3. Who’s your boss crush & why?
There are so many people I could name. I have always looked at Grace Coddington as an inspiration. She is known and respected around the world for her eye and the editorials she has directed for Vogue. But lately, Pat McGrath really comes to mind when I think of women that are at the top of their game. She had no formal training and has worked to become one of the best makeup artists in the world, with her own extremely successful makeup line.
I really relate to people who had non-conventional routes because I took such a roundabout way into the fashion industry and owning a brand.
- What was a pivotal moment in your professional or personal development?
When I reflect back on my trajectory, there are so many moments that have importance. It’s hard to pick one because everything feels like a gradual pull that led me to where I am now. But one that sticks out is quitting my last job. I was working full time for someone else while also running my business. It was the most stressful job I had ever worked (and I have had a lot of stressful jobs!) My boss was out-of-touch and abusive to the entire staff. One day I reached my breaking point. I just couldn’t get out of the house and walk into that office one more time. I had saved up because I felt that moment coming for a while. So I quit, and I told my husband I had enough money saved to skate by for 3 months and didn’t want to work another job while I got my small shop up and running (I was just starting to rent some space within another shop at the time.) He was supportive and now 2 years later, we just moved into our very own brick and mortar and I’m running the brand full time.
- What makes a good boss?
I think self-awareness is really important as is the ability to take constructive criticism. I have also recently learned how important it is to be humble enough to ask for help. That has been a huge obstacle for me and I couldn’t have progressed without help from my friends.

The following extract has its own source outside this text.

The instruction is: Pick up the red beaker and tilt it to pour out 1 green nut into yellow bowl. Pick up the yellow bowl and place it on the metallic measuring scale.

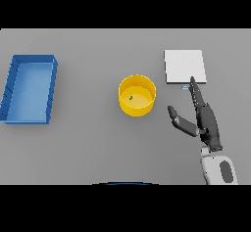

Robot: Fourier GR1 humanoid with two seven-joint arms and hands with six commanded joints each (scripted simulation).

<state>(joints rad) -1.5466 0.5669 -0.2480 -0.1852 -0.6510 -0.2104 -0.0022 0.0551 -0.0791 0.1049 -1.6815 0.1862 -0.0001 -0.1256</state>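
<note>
At the surface's centre sits a yellow bowl holding a green nut; at four o'clock, the right hand is open, empty.

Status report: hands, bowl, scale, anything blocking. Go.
Right hand open, between bowl and scale. Left hand not in view. Bowl on table, green nut inside, not yet on scale. Nothing blocking.

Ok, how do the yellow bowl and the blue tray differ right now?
The yellow bowl is round; the blue tray is rectangular and covers more table. The bowl holds a small green nut; nothing shows in the tray. The bowl sits mid-table, near the right hand and the scale; the tray lies far left. Both are open-topped and upright.
</note>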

- What advice do you have for aspiring #PlusSizeBosses?
Don’t let your size deter you from doing what you want to do.
Just because you may not see plus size people in the industry or position you want, doesn’t mean it’s not for you. It just means you may be the first.

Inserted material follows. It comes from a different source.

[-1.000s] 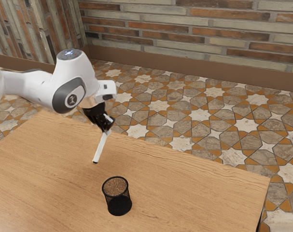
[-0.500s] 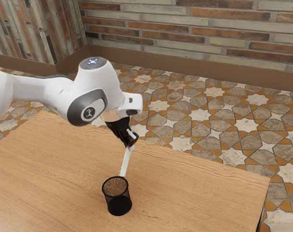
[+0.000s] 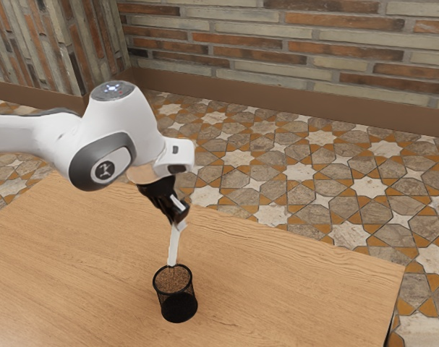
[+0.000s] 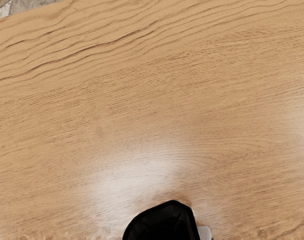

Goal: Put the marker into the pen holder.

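The arm [image 3: 107,141] reached in from the exterior view's left, its forward part bent down over the table [image 3: 74,253], and the hand [image 3: 179,218] slanted downward toward the exterior view's right. The hand was clamped on the upper part of the marker [image 3: 174,246], which hung above the table at a steep tilt, its lower end leaning back toward the exterior view's left. That end met the far rim of the pen holder [image 3: 179,308] in the exterior view; whether it touched the rim or had dipped inside, I could not tell. The holder stood upright on the table. The hand covered the marker's top. In the wrist view, a black shape [image 4: 164,223] was cut off by the lower edge, a small pale piece [image 4: 205,233] just beside it; neither could be made out for certain.
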Controlling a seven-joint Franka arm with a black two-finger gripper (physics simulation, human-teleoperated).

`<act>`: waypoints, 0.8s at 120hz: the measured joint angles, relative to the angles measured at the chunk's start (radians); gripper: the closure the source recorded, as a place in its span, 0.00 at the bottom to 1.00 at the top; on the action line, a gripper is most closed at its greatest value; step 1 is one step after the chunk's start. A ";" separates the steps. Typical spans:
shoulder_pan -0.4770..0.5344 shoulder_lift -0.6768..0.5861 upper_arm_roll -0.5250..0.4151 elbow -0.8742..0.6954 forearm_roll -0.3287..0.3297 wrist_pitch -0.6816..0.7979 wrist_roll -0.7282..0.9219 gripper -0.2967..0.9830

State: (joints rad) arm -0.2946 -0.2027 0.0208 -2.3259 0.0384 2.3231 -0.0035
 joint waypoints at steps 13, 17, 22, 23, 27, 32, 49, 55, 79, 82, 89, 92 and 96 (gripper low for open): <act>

I know that’s an oversimplification but in the end it’s true. There is always a way to make things happen.
- What’s 1 tip you have for ending fatphobia at work?

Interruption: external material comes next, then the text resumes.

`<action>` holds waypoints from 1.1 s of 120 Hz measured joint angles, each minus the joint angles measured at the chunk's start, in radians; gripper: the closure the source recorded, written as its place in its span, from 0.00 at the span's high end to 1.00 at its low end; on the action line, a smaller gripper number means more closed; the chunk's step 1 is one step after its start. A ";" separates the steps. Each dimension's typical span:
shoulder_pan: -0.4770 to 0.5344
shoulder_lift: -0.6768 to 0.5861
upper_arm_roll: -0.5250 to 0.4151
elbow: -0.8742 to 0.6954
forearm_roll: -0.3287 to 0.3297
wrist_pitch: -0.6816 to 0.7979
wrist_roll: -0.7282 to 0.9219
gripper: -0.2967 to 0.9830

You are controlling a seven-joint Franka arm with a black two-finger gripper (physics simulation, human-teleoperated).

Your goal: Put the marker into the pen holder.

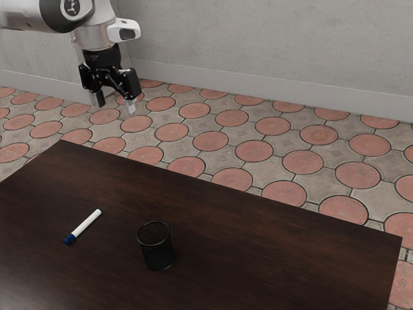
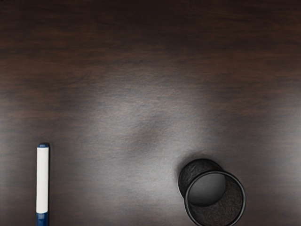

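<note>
Room, kind unclear: grey wall (image 1: 258, 39), red-circle tile floor (image 1: 255, 150), wooden table (image 1: 245, 226).

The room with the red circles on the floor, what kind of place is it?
Probably a plain workroom or robot lab, though I can't be sure: there's a white-and-black robot arm, a dark brown wooden table and a bare grey wall.

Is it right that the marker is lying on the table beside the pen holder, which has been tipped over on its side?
Not quite: the pen holder isn't on its side. The exterior view shows it standing upright, open rim facing up. The marker is indeed lying on the table beside it.
</note>
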 joint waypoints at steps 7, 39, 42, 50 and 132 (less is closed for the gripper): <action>0.010 0.067 -0.010 0.106 0.012 -0.005 0.009 0.77; 0.059 0.111 -0.016 0.178 0.026 -0.018 0.048 0.77; 0.058 0.113 -0.018 0.188 0.022 -0.018 0.051 0.77; 0.039 0.115 -0.024 0.219 0.041 -0.021 0.057 0.77; 0.279 0.464 -0.011 -0.126 0.059 0.247 0.043 0.77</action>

I think that ending fatphobia in the workplace will be a result of fighting against fatphobia in general. It’s a symptom of a larger issue. I have always been pretty vocal about calling it out, but I know that I have privileges that are a big factor in me feeling comfortable doing so. So if you have privilege, call it out and educate your co-workers. I think that visibility and representation are a huge step. That may sound like a catch 22 as fatphobia is the reason we may not feel confident advocating for ourselves. But all we can do is push back, own our talents, and demand what we deserve. When you know your worth, it’s harder for people to discount you. And where possible, make your own opportunities. Provide opportunities for other marginalized people. I live in one of the most image conscious cities in America. I have definitely felt like no one was taking me seriously because of my size. I’ve started to produce my own photo shoots spotlighting people of size, and they are getting published. It’s important that people see us existing outside of their bigoted ideas.